La question de l’annulation des décisions génère un contentieux au long cours se terminant devant le Conseil d’Etat ; contentieux qui donne raison à la société Les Quatre Châteaux suite à une expertise déterminant les caractéristiques physiques et organoleptiques des vins concernés. Le vin aurait donc du être agréé par l’INAO.
En revanche, la réparation du préjudice est limitée à 40 000 euros.
L’exploitante viticole insatisfaite interjette appel. Concernant la responsabilité, la Cour rappelle d’abord qu’en principe toute illégalité commise par l’administration constitue une faute susceptible d’engager sa responsabilité dès qu’il en résulte un préjudice direct et certain.
Or, le refus de l’agrément constitue une erreur manifeste d’appréciation, et ainsi une faute.
En revanche, et contrairement aux arguments de la demanderesse, cette responsabilité est engagée sur une période limitée entre la date à laquelle le vin a été ajourné par la première commission de dégustation (2007) et celle du refus définitif (2008).
A partir de 2014, l’INAO n’était en effet plus compétente pour délivrer des agréments – ce dont la demanderesse était informée – et ne pouvait donc voir sa responsabilité engagée ; la société aurait dû en effet déposer une déclaration d'identification auprès du syndicat viticole des Graves en vue de la délivrance d'une habilitation.
Concernant les préjudices indemnisables, la société requérante fait état de plusieurs postes.
D’abord, au titre des frais d'entretien et de maintien en cuve du millésime 2005 entre les années 2006 et 2012 (frais de fluide, de déplacement, de matériel, de travaux de chai, de main d'œuvre et d'analyses œnologiques).
Cette période de six ans est pour la Cour justifiée : le point de départ correspond en effet au premier refus de l'agrément de sa récolte 2005, le point d’arrivée à la notification du jugement du tribunal administratif de Bordeaux prononçant l'annulation des décisions de l'INAO.

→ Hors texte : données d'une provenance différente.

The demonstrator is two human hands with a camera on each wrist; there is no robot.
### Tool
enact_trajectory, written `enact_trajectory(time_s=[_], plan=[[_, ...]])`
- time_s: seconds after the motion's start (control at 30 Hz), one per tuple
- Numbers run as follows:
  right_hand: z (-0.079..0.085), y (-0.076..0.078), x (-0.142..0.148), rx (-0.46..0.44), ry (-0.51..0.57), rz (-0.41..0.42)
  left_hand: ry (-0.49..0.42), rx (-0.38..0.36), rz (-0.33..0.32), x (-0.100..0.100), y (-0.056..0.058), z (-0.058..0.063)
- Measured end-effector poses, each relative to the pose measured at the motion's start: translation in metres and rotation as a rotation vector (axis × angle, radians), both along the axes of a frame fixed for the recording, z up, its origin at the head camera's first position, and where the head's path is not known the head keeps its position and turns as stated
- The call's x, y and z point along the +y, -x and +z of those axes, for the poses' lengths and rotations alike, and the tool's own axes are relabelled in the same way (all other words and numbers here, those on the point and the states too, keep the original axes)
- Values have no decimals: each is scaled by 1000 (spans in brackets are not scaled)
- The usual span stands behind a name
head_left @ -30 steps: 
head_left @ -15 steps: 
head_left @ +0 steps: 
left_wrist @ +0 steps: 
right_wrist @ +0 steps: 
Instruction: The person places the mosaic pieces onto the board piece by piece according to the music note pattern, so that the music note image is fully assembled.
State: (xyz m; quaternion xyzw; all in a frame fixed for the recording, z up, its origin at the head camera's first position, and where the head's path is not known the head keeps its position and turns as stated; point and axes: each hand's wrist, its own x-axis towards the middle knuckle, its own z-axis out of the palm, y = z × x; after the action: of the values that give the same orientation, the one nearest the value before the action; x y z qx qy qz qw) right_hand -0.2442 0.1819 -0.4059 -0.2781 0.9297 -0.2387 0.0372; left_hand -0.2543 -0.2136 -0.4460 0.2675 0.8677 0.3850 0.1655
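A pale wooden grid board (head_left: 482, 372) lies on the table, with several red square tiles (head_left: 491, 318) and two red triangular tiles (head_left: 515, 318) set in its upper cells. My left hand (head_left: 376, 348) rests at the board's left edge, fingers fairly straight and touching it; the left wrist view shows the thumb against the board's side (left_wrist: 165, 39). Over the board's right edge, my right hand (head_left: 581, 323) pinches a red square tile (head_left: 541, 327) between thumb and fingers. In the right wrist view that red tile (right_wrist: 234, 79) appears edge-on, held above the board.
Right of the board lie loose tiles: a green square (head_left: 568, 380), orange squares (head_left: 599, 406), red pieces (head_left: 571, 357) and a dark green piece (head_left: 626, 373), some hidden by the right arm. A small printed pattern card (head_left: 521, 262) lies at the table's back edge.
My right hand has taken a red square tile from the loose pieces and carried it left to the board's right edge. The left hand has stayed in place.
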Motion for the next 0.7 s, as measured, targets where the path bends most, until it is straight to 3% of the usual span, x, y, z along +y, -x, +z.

En revanche, après analyse des factures et documents communiqués, la Cour retient un préjudice sept fois inférieur (20.000 euros) à celui demandé. Il en va de même des frais liés à la main d'œuvre nécessaire aux travaux de chai : principe du préjudice accepté mais réparation limitée à 10.000 euros dès lors que les preuves produites sont insuffisantes. La société Les Quatre Châteaux demande en outre la réparation du préjudice du fait de la dégradation du millésime 2005 résultant de son maintien en cuve.
La Cour pour rejeter cette demande s’appuie sur le rapport d’expert : « ce vin présente aujourd'hui un profil sensoriel qui n'est pas désagréable du point de vue de l'expert.

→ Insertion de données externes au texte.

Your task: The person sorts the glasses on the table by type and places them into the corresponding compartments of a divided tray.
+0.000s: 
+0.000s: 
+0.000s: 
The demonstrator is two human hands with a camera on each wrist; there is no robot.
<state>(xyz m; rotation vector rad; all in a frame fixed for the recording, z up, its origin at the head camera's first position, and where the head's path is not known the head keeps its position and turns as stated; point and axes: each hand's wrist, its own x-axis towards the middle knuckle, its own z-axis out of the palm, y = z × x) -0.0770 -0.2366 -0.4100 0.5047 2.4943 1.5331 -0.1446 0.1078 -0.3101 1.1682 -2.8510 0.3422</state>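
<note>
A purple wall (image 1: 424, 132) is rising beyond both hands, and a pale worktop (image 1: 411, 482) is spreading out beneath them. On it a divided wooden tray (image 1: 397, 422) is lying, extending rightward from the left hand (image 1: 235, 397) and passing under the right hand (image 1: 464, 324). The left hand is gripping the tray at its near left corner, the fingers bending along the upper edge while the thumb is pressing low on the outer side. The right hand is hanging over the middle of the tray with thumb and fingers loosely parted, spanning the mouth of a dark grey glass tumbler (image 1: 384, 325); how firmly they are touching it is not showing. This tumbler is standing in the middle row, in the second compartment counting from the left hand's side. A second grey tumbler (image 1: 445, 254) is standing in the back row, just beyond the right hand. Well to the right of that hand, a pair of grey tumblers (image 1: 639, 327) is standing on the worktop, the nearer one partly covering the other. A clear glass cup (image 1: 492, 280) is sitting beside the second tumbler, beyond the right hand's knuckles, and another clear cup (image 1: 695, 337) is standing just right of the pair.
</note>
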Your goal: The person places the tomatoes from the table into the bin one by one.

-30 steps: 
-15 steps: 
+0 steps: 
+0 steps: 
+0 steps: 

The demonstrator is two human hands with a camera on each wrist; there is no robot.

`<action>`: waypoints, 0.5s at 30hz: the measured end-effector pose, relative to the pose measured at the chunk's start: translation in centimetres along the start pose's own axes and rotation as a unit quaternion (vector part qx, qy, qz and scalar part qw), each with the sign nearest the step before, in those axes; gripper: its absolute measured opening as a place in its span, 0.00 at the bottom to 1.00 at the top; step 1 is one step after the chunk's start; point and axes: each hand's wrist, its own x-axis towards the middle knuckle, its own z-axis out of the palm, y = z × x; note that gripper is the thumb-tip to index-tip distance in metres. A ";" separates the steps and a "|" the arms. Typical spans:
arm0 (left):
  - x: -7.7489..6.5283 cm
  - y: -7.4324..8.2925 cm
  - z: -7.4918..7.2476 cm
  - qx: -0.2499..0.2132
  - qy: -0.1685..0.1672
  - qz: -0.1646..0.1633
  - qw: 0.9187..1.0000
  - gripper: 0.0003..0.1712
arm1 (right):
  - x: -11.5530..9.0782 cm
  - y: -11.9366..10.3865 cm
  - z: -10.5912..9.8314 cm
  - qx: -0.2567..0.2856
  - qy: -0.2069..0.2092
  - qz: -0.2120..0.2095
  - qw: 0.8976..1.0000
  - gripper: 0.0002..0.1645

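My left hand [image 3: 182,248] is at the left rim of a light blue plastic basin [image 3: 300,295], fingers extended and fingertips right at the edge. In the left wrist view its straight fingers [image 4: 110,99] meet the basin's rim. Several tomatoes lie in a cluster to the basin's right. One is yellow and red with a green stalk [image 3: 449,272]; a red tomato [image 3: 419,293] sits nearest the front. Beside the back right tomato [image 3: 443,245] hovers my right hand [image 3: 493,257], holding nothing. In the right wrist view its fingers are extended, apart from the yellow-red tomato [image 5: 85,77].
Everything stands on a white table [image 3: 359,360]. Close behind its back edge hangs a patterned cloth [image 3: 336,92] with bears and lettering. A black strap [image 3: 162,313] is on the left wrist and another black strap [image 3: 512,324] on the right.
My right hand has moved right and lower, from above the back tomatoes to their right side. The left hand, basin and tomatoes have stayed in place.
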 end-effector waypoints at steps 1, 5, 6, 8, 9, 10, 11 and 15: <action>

Ce profil ne s'éloigne pas significativement des vins " standard " du même millésime issu de la même AOC après leur vieillissement prolongé en bouteille ». Et la Cour d’en conclure qu'en 2012, postérieurement à l'annulation des décisions de l'INAO, « le vin n'avait pas subi de dégradation de nature à le rendre impropre à la vente dans les mêmes conditions que si le millésime 2005 avait obtenu l'agrément nécessaire à l'appellation AOC " Graves rouge ".
Les demandes au titre du préjudice lié au déficit de notoriété et au préjudice moral subissent le même sort.
En somme, un long combat judiciaire pour un résultat juridique intéressant mais financièrement limité.